Qu’est-qu’on mange ce soir ? Des légumes !

{ Qu’est-qu’on mange ? Des légumes ! }

Potatoes de courge butternut à l’origan, huile d’olive et parmesan

♥ Sans Gluten ♥ Sans Oeufs ♥ Végétarien ♥ IG Bas ♥ 

 

Poatoes de courge butternut à l'origan, huile d'olive et parmesanCette bonne recette de légume est une « excuse » parfaite pour vous faire découvrir un chouette livre tout récemment paru chez Terre Vivante : Imaginez un peu le truc, 500 recettes de légumes, pour toutes les occasions et toutes les saisons !

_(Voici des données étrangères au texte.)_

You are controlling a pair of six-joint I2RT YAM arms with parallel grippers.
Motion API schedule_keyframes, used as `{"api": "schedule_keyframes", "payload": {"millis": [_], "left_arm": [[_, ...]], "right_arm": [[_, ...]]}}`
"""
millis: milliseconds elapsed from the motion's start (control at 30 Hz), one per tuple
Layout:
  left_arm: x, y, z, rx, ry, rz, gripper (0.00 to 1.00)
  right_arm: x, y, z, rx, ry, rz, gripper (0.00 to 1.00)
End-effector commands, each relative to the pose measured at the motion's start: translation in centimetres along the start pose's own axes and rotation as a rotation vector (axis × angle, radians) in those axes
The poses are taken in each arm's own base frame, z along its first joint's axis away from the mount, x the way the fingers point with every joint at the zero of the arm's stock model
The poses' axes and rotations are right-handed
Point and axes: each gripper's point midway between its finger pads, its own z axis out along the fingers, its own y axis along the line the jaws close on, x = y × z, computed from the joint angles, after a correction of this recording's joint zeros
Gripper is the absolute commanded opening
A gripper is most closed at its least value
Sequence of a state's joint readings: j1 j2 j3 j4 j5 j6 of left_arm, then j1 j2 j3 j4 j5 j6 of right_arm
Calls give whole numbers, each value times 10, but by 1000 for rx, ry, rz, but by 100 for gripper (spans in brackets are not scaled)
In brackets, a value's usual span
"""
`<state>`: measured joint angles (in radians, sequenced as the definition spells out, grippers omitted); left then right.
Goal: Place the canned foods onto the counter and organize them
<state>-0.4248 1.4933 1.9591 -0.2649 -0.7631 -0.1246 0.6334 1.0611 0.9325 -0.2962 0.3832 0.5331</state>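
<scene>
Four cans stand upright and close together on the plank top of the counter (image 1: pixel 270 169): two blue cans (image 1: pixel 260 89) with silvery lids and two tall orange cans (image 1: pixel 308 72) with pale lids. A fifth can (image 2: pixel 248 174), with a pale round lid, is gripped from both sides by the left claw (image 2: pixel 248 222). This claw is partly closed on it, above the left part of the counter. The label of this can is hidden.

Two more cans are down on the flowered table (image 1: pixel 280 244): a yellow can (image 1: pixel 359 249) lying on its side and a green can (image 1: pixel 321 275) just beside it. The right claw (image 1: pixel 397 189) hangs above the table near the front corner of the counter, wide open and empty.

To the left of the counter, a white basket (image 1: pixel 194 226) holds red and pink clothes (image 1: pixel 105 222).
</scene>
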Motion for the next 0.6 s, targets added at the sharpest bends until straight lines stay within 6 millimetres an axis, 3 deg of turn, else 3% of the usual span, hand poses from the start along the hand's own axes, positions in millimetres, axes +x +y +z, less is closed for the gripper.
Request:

Le cauchemar des enfants ? Maiiis non, parce que je suis sûre qu’on arrivera un jour à dépasser ce cliché, que dis-je, cette légende comme quoi les enfants n’aimeraient pas les légumes… Je reconnais que certains enfants n’aiment pas les légumes, mais certains parents non plus du reste, et c’est surtout parce qu’on leur a trop fait ingurgiter de surgelés bouillis ou de boîtes rincées à l’eau !

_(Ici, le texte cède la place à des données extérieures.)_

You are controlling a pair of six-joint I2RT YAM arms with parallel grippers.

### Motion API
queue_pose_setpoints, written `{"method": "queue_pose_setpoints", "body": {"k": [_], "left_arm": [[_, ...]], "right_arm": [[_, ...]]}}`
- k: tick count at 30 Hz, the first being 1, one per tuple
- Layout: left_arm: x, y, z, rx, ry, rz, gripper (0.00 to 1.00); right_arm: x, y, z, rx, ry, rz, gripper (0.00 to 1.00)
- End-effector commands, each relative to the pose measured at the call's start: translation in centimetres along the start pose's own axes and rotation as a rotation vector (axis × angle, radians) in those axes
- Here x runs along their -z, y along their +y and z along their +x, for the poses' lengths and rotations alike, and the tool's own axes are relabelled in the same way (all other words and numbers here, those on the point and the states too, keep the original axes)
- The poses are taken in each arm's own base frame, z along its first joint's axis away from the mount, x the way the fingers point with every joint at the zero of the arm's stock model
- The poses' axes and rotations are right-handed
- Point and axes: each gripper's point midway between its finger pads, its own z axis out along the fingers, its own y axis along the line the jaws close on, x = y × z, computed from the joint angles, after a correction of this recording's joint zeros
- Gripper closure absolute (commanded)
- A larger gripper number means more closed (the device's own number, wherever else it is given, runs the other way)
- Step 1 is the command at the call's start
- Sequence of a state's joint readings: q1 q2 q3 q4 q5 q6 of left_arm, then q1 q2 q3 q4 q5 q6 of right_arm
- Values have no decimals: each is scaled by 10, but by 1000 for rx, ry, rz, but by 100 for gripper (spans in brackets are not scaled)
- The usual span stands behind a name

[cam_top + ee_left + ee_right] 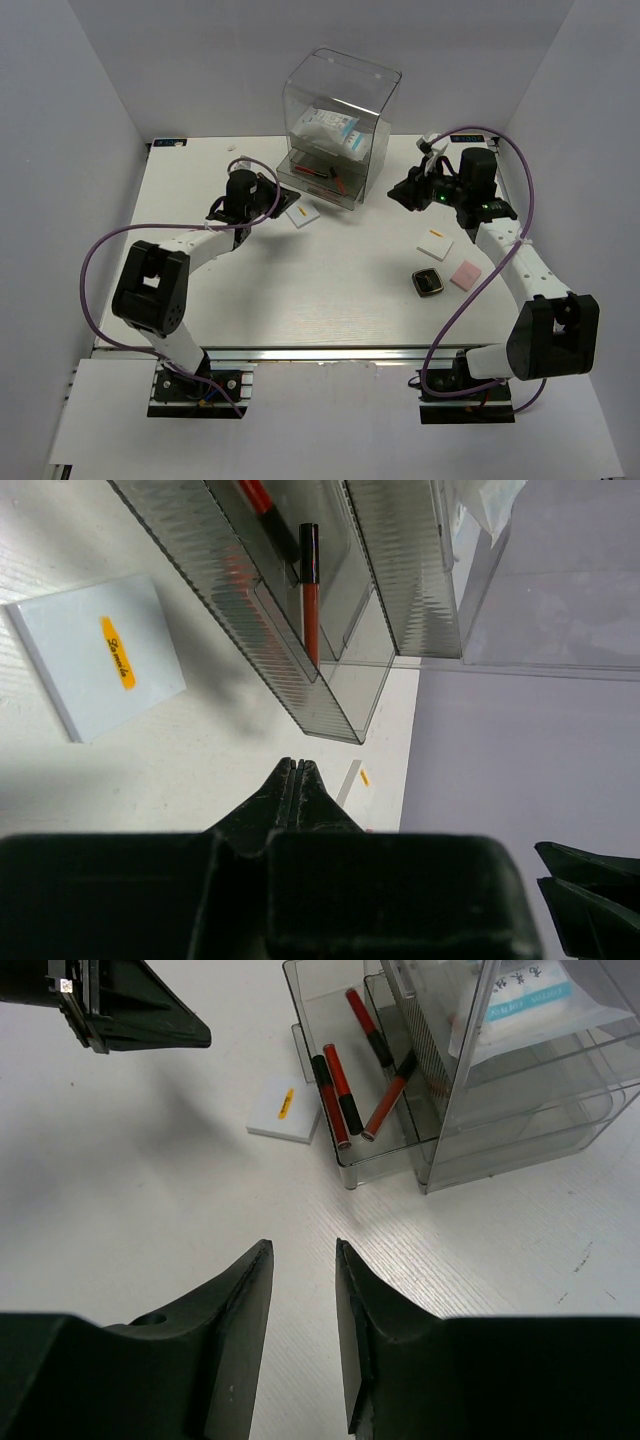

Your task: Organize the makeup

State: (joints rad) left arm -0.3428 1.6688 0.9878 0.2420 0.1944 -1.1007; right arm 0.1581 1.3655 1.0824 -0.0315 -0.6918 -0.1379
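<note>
The slim dark-red sticks lie in the pulled-out bottom drawer of the clear drawer box; they also show in the left wrist view. The clear packet with white contents sits in an upper drawer. One white square lies in front of the drawer, right beside my shut, empty left gripper, whose tip hovers over the table. A second white square, the pink square and the black gold-rimmed compact lie at right. My right gripper is open and empty, above the table right of the box.
The drawer box stands at the back middle of the white table. Grey walls close in the sides and back. The left gripper shows at the top left of the right wrist view, near the white square.
</note>
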Motion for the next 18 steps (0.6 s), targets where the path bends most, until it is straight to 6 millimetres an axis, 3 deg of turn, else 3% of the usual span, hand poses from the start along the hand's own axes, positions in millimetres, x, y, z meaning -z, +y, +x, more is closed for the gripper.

Faire aimer les légumes à toute sa petite famille, ce n’est pas si compliqué, surtout avec des recettes comme celles de ce livre 😉

Après, il y a des cas sévères de « légumophobie » apparemment incurables, et les parents ne doivent pas culpabiliser, ça peut arriver même chez des gens qui cuisinent chaque jour, à chaque repas, des petits légumes tout frais avec amour. J’ai eu droit moi aussi à ma petite légumophobe, qui rien qu’au nom (les « zugumes », qu’elle appelait ça d’un air dégoûté…) fronçait son petit nez, rapprochait ses sourcils, posait la fourchette et restait bouche fermée jusqu’à la fin du repas… Elle a mis quatre ans à aimer les légumes, cette coquine, mais maintenant, c’est la première à reprendre de la soupe ! Je vous explique un peu plus bas comment je m’y suis prise (je n’avais pas envie de me battre pour ça, alors je l’ai joué en mode « diplomatique »… ;))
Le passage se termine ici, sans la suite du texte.